Exercise prompt:
After removing every image, reproduce the data exactly as it appears.
START Data extract
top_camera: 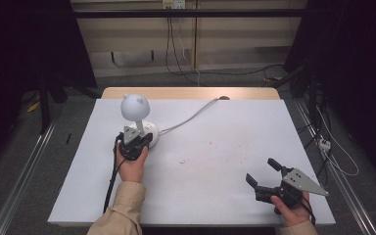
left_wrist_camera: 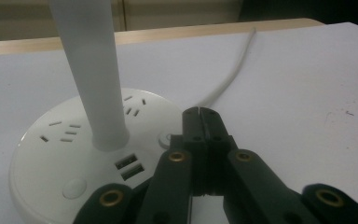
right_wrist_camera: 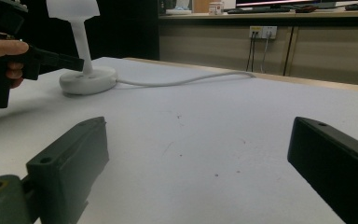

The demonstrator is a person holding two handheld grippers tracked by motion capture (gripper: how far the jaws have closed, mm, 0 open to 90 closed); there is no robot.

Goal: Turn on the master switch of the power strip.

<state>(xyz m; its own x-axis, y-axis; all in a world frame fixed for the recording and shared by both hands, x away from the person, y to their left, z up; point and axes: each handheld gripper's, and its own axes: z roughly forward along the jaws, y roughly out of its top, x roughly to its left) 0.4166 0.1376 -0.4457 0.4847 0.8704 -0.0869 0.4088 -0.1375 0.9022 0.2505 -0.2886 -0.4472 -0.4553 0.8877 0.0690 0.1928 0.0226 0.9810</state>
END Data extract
Answer to this task:
top_camera: 
left_wrist_camera: 
right_wrist_camera: 

The demonstrator is a person holding two handheld grippers tracked by motion capture (gripper: how far the jaws have closed, mm, 0 open to 90 closed); there is no robot.

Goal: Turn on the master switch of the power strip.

<state>(xyz m; its own x-axis, y-axis; all in a world frame fixed for the recording and shared by both hands, x away from the person, y to their left, z up; point and axes: each handheld gripper's, and its own axes: z roughly forward along the jaws, y roughly out of its top, x roughly to its left) 0.4166 0.1376 -0.4457 0.4847 0.8704 -0.0869 0.4088 -0.1375 0.9022 0.2505 -0.2886 -0.4472 -0.4553 0.8877 0.0690 0.1928 0.0226 0.9810</state>

No further answer is required.